Extract every line from the records below that contains the word "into".

**Material provided**:
===

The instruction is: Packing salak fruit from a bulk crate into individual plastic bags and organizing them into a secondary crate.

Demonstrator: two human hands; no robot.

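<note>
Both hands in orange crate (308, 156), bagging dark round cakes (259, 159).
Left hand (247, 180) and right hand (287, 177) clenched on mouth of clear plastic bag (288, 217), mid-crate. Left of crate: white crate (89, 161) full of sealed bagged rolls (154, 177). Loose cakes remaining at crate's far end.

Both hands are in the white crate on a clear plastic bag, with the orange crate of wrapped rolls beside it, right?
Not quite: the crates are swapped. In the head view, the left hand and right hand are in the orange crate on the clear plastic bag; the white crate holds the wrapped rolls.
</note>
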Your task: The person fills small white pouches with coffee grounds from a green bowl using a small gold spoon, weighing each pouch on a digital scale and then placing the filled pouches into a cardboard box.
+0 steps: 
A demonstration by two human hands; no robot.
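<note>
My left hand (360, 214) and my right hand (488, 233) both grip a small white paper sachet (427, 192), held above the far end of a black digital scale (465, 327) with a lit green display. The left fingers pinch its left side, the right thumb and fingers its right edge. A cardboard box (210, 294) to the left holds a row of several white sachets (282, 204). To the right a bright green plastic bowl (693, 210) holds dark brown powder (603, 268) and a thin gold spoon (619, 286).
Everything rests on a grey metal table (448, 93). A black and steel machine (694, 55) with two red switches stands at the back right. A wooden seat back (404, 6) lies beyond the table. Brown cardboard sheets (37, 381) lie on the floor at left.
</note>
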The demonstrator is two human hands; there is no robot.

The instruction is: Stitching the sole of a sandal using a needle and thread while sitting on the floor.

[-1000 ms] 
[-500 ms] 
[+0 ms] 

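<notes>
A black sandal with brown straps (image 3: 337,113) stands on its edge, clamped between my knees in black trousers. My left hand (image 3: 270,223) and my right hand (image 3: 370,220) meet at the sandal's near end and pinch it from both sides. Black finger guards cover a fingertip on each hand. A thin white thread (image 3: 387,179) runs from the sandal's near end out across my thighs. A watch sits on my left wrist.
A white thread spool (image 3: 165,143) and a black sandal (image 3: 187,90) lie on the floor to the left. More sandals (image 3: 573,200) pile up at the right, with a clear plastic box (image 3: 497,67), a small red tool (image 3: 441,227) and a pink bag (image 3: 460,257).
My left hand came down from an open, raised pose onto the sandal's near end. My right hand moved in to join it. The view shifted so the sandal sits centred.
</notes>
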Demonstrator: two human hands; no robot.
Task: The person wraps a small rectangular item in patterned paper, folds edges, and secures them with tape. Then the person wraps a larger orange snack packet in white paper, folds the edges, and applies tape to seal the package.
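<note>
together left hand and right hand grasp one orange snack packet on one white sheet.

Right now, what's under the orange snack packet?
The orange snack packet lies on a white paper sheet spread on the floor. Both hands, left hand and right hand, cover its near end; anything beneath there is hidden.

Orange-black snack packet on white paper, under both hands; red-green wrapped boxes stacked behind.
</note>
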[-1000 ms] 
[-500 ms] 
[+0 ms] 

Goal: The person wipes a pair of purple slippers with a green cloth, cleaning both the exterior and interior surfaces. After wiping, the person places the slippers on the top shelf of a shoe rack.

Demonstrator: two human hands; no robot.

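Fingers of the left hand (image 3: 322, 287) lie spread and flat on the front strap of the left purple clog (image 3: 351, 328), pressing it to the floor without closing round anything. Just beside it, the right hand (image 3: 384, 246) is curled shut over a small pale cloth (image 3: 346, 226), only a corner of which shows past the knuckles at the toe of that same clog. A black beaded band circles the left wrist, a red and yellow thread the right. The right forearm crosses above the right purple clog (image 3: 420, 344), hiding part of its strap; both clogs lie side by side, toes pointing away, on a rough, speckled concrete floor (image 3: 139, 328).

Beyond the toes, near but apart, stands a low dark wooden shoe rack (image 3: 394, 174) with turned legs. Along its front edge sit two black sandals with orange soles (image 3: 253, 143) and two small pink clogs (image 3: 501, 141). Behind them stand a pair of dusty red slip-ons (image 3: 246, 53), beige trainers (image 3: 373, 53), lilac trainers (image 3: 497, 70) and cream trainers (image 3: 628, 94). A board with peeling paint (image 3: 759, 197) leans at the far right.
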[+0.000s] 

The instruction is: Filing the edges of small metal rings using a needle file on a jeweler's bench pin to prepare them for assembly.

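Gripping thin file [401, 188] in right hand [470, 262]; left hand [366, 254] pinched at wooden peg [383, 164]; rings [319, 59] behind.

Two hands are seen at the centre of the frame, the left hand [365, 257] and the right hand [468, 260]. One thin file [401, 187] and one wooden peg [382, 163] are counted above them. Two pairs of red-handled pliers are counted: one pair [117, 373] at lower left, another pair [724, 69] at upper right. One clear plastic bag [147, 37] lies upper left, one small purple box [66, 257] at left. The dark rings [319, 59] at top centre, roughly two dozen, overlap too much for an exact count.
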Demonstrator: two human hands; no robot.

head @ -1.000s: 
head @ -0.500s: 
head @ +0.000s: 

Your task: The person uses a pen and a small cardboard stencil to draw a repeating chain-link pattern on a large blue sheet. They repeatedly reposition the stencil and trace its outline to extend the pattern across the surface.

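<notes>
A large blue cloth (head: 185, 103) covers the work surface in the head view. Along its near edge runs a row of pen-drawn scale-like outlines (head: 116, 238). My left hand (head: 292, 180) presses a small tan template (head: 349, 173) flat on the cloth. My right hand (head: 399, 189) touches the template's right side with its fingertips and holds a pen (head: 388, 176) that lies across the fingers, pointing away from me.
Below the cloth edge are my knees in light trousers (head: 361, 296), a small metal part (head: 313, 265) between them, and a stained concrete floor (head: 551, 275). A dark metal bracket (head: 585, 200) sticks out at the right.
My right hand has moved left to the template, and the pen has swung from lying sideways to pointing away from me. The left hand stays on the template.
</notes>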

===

**Answer section**:
The instruction is: Packing salak fruit from a bulk crate into individual plastic bags and organizing them into a secondary crate.
Your task: The person fills small white pouches with coffee grounds from a green bowl using a small gold spoon, weighing each pouch on a digital scale and then placing the filled pouches into a cardboard box.

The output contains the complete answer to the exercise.